=== Input data ===

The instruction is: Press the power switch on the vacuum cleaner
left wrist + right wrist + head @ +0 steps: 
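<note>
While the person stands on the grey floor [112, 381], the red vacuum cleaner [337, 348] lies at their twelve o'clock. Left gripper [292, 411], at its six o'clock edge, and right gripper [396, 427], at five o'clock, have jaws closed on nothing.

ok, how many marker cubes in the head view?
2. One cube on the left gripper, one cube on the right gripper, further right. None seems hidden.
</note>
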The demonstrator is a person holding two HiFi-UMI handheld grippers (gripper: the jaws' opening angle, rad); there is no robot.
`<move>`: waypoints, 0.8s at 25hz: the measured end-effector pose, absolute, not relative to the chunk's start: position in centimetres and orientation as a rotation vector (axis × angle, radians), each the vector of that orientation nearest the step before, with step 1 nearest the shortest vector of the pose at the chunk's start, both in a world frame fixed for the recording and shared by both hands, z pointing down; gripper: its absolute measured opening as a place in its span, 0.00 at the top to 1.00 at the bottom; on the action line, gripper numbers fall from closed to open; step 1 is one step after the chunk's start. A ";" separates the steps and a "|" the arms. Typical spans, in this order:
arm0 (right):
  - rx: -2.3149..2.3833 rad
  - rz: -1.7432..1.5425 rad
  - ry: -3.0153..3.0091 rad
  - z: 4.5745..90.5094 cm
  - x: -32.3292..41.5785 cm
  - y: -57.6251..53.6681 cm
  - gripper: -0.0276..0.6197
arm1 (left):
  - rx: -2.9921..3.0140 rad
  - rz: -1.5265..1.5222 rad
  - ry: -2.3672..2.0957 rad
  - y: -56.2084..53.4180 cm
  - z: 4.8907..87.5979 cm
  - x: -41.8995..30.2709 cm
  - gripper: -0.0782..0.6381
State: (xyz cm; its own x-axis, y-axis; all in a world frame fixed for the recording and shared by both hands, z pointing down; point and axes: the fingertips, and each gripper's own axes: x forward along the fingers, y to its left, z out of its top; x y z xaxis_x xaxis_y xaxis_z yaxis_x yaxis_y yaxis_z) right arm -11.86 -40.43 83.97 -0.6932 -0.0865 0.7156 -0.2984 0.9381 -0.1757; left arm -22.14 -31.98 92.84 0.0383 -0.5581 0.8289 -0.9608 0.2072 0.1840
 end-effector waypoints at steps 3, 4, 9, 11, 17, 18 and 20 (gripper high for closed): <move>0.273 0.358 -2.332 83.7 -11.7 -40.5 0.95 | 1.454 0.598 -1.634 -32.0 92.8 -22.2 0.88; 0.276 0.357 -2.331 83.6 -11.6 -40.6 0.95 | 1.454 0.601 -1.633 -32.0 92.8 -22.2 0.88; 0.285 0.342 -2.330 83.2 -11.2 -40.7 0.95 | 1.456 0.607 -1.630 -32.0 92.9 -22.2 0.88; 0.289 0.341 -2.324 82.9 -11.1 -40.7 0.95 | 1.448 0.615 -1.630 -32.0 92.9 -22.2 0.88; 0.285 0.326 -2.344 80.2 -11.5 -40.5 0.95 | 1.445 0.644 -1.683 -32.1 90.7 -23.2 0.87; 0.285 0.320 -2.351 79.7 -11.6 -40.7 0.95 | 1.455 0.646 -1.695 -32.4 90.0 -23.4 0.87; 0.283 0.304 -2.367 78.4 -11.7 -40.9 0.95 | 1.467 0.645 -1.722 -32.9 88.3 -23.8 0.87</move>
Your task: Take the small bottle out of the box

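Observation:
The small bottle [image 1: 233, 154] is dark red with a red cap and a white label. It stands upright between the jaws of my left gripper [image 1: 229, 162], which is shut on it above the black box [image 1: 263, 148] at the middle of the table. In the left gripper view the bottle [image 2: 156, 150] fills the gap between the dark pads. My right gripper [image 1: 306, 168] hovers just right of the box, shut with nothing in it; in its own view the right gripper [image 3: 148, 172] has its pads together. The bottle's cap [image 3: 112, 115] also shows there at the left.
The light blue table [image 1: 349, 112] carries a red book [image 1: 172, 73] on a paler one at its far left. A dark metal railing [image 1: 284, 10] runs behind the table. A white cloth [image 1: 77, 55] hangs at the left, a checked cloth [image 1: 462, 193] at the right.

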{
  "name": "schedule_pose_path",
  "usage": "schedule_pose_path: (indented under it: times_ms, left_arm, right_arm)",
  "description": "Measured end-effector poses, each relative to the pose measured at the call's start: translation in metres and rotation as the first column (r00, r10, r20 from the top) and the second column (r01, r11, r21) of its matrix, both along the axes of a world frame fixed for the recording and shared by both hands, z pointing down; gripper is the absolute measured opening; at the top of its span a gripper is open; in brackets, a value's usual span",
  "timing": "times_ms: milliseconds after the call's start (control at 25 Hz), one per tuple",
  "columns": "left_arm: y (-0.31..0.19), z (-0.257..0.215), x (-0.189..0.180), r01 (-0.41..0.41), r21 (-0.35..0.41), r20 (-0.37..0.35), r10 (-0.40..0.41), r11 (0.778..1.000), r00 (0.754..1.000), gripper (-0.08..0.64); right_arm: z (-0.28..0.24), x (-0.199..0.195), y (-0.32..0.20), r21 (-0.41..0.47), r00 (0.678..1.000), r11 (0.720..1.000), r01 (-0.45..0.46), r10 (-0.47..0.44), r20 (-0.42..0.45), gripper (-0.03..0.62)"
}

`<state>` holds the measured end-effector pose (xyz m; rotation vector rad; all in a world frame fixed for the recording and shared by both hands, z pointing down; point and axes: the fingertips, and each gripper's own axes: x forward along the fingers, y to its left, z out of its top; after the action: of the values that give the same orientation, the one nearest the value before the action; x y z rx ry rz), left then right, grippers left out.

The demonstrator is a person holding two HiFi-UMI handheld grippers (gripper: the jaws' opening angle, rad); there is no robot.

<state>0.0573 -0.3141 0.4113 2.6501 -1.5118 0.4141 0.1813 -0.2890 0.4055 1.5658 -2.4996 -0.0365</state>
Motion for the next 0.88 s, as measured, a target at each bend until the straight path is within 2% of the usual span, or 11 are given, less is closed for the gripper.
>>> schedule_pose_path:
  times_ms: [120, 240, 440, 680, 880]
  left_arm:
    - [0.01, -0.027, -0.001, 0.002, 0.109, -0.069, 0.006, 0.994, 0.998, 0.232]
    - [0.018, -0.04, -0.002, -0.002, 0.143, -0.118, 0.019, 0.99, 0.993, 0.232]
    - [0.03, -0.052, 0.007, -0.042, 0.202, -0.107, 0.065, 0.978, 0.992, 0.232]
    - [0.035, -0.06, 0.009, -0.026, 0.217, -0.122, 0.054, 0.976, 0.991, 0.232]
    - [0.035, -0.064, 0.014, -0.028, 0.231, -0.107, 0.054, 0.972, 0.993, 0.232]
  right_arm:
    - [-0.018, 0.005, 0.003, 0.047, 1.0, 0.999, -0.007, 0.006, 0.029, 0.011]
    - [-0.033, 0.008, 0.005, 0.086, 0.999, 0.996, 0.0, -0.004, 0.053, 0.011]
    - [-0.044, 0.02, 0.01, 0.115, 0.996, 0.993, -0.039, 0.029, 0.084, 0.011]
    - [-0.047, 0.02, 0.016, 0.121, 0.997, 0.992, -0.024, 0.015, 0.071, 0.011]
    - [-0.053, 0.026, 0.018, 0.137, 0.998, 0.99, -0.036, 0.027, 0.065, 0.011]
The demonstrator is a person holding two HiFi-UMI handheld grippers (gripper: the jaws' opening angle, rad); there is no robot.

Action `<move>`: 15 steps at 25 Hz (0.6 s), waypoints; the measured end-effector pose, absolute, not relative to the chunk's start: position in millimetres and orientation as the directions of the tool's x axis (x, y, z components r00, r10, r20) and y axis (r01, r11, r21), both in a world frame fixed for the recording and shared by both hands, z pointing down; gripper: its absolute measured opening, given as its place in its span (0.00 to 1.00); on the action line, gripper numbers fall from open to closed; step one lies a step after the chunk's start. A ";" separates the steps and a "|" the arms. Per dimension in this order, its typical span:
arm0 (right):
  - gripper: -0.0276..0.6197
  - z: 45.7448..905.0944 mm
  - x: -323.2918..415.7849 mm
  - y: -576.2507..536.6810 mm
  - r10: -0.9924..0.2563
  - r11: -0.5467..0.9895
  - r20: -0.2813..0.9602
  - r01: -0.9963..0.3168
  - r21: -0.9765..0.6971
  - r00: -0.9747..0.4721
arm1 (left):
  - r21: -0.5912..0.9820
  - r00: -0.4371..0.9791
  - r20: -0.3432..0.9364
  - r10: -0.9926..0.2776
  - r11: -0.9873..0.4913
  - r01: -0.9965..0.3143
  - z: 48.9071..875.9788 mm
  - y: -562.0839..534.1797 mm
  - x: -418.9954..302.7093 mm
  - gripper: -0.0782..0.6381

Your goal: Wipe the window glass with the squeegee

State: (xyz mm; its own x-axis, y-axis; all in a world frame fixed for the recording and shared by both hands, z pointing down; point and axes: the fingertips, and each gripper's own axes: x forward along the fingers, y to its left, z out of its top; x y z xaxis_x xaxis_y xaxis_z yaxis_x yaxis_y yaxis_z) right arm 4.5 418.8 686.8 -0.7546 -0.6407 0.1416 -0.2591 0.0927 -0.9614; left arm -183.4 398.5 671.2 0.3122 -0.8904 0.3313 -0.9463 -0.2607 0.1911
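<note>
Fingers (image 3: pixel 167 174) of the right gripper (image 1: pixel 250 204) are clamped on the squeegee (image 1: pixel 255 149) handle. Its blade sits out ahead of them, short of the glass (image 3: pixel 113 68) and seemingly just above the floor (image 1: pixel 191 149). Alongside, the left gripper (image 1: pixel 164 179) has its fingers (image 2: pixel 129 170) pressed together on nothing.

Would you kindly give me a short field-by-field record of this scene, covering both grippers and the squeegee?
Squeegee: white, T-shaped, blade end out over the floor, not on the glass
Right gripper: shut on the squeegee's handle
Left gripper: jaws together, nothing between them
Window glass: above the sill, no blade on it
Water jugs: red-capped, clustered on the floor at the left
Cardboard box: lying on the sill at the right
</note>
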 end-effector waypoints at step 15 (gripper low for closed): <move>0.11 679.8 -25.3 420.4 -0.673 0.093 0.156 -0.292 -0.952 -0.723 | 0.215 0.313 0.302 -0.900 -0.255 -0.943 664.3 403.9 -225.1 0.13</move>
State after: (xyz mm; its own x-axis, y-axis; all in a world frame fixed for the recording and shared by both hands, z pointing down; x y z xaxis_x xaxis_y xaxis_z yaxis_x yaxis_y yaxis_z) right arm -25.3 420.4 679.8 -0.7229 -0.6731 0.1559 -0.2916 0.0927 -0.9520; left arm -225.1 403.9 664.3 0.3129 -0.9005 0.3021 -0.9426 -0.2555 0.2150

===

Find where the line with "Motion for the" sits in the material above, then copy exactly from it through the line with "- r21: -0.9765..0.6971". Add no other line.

● **Problem solution**
Motion for the next 0.88 s, as measured, a target at each bend until the straight path is within 2% of the usual span, or 11 are given, less is closed for the gripper.
>>> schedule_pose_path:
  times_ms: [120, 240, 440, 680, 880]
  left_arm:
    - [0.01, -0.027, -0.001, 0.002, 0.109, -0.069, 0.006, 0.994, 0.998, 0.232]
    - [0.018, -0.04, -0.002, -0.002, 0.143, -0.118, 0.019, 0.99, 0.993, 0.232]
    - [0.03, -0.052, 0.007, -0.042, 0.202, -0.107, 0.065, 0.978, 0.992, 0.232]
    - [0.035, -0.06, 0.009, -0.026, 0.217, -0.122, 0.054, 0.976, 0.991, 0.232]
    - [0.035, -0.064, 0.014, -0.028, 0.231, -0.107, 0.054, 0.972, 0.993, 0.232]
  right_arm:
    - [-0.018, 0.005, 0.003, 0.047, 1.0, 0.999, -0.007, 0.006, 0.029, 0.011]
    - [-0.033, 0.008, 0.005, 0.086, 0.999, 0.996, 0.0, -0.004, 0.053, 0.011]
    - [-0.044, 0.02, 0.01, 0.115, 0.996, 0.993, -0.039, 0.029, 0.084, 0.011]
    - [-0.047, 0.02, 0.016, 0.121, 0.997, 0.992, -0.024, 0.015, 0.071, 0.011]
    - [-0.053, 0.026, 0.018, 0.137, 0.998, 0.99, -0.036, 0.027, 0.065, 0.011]
The demonstrator is a person holding two HiFi-UMI handheld grippers (gripper: the jaws' opening angle, rad); there is no robot.

Action `<move>`: 15 steps at 25 Hz (0.6 s), waypoints; the measured end-effector pose, absolute, not relative to the chunk's start: position in millimetres and orientation as the directions of the tool's x axis (x, y, z components r00, r10, r20) and y axis (r01, r11, r21), both in a world frame fixed for the recording and shared by both hands, z pointing down; gripper: its absolute measured opening, given as its place in its span (0.00 to 1.00); on the action line, gripper numbers fall from open to closed; step one lies a step after the chunk's start. A ";" separates the steps and a "|" the arms. Per dimension in this order, its typical span:
arm0 (right):
  - gripper: -0.0276..0.6197
  - z: 45.7448..905.0944 mm
  - x: -323.2918..415.7849 mm
  - y: -576.2507..536.6810 mm
  - r10: -0.9924..0.2563
  - r11: -0.5467..0.9895
  - r20: -0.2813..0.9602
  - r01: -0.9963..0.3168
  - r21: -0.9765..0.6971

That was the complete answer.